Mas isso não significa que dá para relaxar completamente. O uso em excesso de analgésicos, anti-inflamatórios e do café como antídoto para a dor de cabeça, dizem os médicos, cria um “efeito rebote”, e faz com que elas piorem com o tempo.
“Quando as pessoas tomam remédios ou café demais para isso, o corpo fica dependente e ela tem mais dores de cabeça sem essas substâncias no organismo. Por isso as pessoas têm dores de cabeça se ficarem sem café, por exemplo”, diz o neurologista.

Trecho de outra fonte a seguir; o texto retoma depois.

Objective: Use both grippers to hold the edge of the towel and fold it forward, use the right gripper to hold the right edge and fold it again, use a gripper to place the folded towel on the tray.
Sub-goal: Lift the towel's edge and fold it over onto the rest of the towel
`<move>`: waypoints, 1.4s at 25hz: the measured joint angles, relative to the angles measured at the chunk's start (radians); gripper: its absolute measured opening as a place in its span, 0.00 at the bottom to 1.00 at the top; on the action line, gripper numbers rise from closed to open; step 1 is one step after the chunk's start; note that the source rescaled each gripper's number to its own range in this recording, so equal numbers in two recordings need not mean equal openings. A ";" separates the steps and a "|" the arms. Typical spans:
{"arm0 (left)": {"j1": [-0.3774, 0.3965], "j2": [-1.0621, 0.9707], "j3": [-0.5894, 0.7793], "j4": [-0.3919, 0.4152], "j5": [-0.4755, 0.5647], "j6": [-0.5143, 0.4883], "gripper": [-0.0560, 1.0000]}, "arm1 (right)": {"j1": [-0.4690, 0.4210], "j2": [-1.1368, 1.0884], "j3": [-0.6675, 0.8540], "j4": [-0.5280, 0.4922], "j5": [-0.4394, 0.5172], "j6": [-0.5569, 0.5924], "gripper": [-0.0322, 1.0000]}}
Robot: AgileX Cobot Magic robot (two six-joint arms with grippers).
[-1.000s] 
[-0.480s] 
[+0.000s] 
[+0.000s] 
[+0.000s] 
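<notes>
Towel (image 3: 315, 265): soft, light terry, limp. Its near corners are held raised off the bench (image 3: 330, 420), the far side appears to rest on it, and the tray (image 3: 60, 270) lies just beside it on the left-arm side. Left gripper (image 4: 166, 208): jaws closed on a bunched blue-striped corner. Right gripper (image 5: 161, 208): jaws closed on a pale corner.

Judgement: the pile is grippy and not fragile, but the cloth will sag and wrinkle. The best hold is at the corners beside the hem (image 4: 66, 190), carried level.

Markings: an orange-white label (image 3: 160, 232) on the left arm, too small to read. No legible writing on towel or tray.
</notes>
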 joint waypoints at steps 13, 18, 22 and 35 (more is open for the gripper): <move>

“Mas a abstinência de cafeína dura só uma semana. Por isso, a solução para a dor não é tomar ainda mais café, e sim ‘desmamar’ dele.”
A quantidade segura para o uso de analgésicos contra a dor de cabeça, segundo os pesquisadores, é dois dias na semana. Já para o café, é recomendável ficar apenas em 200 ml por dia. Mas se você percebeu que tem que tomar remédios duas vezes por semana ou mais, vale considerar um tratamento preventivo, segundo Blumenfeld.
Para isso, é preciso ir a um especialista – com o seu “diário de dores de cabeça”, de preferência – para fazer o diagnóstico. Não deixe de anotar as dores leves, que você acredita serem “de tensão”. A quantidade de vezes em que elas aparecem importa.
Nervos
Blumenfeld é um dos responsáveis pelos estudos que fizeram com que a toxina botulínica A, o Botox, fosse aprovada para o tratamento da enxaqueca.
Ele alerta, no entanto, que a aplicação não pode ser feita de qualquer jeito. E é importante não cair na conversa de que o botox na testa vai, além de diminuir as rugas, melhorar a dor.
“Não é um cirurgião plástico nem um dermatologista que deve fazer isso, porque não é o mesmo tipo de aplicação cosmética do botox que as pessoas conhecem”, diz.
“Fazemos injeções muito específicas em vários pontos da cabeça, do pescoço e dos ombros.”
As injeções são feitas nas áreas dos nervos que alimentam os caminhos da dor no cérebro. Ao fazer isso, a toxina desliga estes nervos por 12 semanas a cada vez e começa a desregular a atividade no cérebro que leva à enxaqueca.
Fugir da enxaqueca crônica também pode envolver, segundo o neurologista, hábitos como ioga, exercícios aeróbicos e ajustes na dieta. Vale a pena diminuir o consumo de aspartame e de alimentos com grande concentração de glutamato monossódico, um realçador de sabor muito usado na comida industrializada.
Mas para facilitar o diagnóstico da doença, seu principal conselho é para os médicos: “a maneira como você faz a pergunta é muito importante. Se você pergunta a uma dona de casa ‘o que você faz quando tem dor de cabeça?’ ela vai responder ‘continuo fazendo o que tenho que fazer'”.
“Mas se perguntar o que ela precisaria fazer, na hora da dor, para que tudo ficasse perfeito, ela pode responder: ‘deitaria na cama com as luzes apagadas e em silêncio’. Aí as pistas começam a aparecer.”